--- Provided data ---
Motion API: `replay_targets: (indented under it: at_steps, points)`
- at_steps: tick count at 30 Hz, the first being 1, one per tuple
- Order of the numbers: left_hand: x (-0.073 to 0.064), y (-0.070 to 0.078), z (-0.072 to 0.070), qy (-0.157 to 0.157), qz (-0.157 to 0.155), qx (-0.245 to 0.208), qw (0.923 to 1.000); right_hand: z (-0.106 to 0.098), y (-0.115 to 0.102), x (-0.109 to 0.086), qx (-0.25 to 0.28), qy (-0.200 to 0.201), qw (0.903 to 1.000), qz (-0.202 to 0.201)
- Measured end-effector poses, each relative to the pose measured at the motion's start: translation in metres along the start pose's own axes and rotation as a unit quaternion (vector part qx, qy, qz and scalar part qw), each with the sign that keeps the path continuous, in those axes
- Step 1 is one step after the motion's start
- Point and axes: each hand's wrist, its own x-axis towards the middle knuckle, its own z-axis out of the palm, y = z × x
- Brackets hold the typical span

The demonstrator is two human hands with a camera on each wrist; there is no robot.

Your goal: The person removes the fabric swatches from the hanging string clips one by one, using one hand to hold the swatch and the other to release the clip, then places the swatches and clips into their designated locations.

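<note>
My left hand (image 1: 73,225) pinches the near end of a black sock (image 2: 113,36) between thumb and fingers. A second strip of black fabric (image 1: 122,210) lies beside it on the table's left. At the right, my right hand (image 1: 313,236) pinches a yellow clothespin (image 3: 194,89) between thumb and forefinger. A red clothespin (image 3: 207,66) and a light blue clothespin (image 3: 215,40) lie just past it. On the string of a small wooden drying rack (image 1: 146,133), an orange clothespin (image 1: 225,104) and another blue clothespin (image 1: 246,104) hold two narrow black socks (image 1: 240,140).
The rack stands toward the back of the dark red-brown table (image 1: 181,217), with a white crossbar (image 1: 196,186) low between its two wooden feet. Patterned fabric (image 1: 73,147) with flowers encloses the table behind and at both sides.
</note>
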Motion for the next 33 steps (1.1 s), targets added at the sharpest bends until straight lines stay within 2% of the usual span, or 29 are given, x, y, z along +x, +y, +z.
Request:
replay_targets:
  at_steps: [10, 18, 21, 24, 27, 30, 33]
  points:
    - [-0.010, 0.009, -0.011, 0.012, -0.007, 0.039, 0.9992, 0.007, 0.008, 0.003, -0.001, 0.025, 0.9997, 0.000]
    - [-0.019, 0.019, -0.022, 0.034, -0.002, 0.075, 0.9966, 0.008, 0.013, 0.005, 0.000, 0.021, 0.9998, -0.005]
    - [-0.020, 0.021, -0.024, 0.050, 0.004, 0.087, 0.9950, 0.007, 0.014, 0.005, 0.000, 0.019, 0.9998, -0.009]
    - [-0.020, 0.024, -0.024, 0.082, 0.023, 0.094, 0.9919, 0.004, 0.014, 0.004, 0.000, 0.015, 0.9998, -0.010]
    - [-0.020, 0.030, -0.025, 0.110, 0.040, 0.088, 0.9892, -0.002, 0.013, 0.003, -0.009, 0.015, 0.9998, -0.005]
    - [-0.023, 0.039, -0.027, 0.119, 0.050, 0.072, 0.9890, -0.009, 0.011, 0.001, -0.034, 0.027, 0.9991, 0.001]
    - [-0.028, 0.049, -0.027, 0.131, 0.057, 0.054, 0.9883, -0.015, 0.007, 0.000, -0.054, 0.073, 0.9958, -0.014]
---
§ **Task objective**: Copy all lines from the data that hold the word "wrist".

§ **Task answer**:
- Point and axes: each hand's wrist, its own x-axis towards the middle knuckle, its own z-axis out of the palm, y = z × x
The demonstrator is two human hands with a camera on each wrist; there is no robot.

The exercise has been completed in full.